> [Required action]
In the listing that follows, count the lines that include "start", and answer with the total alone.

> [Given information]

......

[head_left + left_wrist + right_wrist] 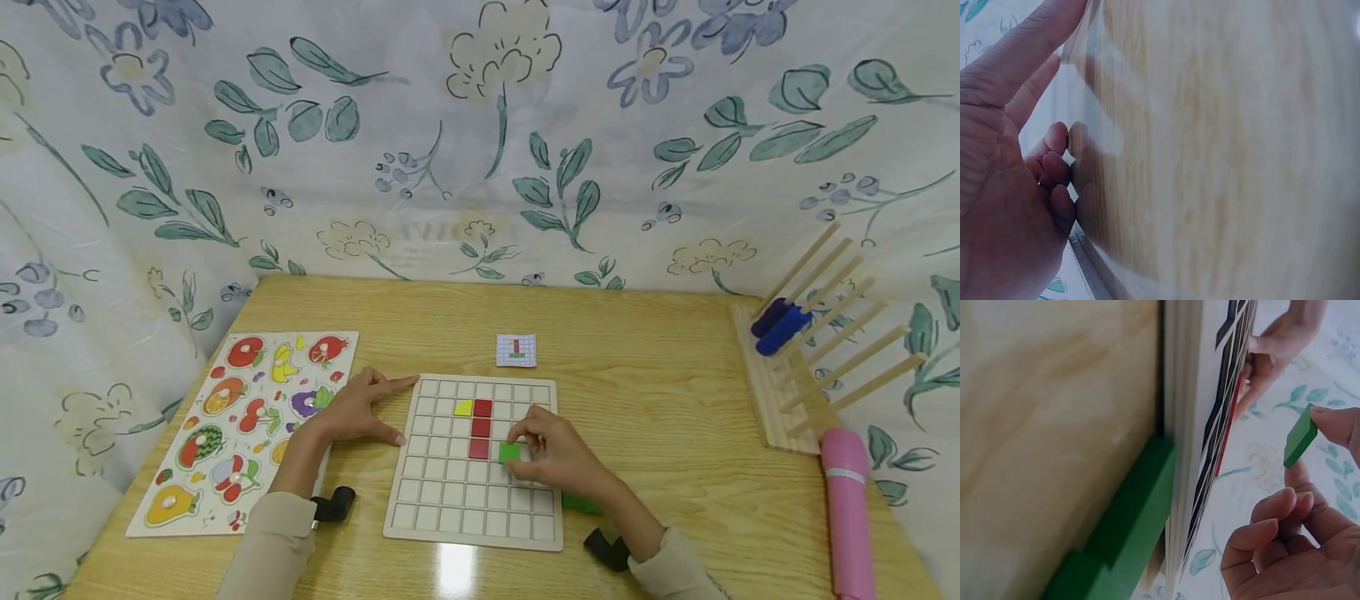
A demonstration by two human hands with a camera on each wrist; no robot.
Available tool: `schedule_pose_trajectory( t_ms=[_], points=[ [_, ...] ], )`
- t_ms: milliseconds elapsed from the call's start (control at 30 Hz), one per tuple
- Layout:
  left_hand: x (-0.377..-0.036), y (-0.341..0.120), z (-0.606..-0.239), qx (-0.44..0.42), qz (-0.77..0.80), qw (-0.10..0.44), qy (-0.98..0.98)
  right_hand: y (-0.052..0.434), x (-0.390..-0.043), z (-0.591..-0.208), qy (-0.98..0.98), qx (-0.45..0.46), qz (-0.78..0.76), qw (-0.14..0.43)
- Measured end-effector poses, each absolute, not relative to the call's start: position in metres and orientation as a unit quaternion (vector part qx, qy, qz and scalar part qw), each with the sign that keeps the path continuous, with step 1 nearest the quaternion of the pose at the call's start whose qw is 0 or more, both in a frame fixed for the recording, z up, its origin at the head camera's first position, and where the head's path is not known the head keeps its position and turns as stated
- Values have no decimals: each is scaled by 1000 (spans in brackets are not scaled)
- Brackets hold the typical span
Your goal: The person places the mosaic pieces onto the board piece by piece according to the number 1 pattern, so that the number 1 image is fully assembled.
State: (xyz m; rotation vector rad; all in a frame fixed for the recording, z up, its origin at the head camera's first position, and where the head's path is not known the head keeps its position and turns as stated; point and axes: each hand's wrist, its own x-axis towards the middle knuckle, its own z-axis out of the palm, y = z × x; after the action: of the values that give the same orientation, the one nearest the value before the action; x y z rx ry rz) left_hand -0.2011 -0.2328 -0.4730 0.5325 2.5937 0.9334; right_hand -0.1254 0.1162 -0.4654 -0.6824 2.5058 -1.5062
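My right hand [558, 450] pinches a small green square tile [509, 452] between thumb and index finger. In the right wrist view the tile [1300, 436] is tilted and raised off the pale gridded board [442, 492]. Three red squares [480, 428] stand in a column on that board, with a yellow quarter-round piece [463, 407] left of the top one. My left hand [352, 410] lies at the board's left side, thumb and index finger stretched out to its edge. Its other fingertips [1063, 200] are bent against the tabletop in the left wrist view.
More green pieces [581, 502] lie by the board's right edge, partly under my right forearm. A small pattern card [516, 350] lies behind the board. A fruit puzzle [262, 375] is at left; a wooden peg rack [757, 392] and a pink cylinder [847, 517] are at right.
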Motion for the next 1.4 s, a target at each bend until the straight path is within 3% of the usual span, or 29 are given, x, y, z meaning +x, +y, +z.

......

> [Answer section]
2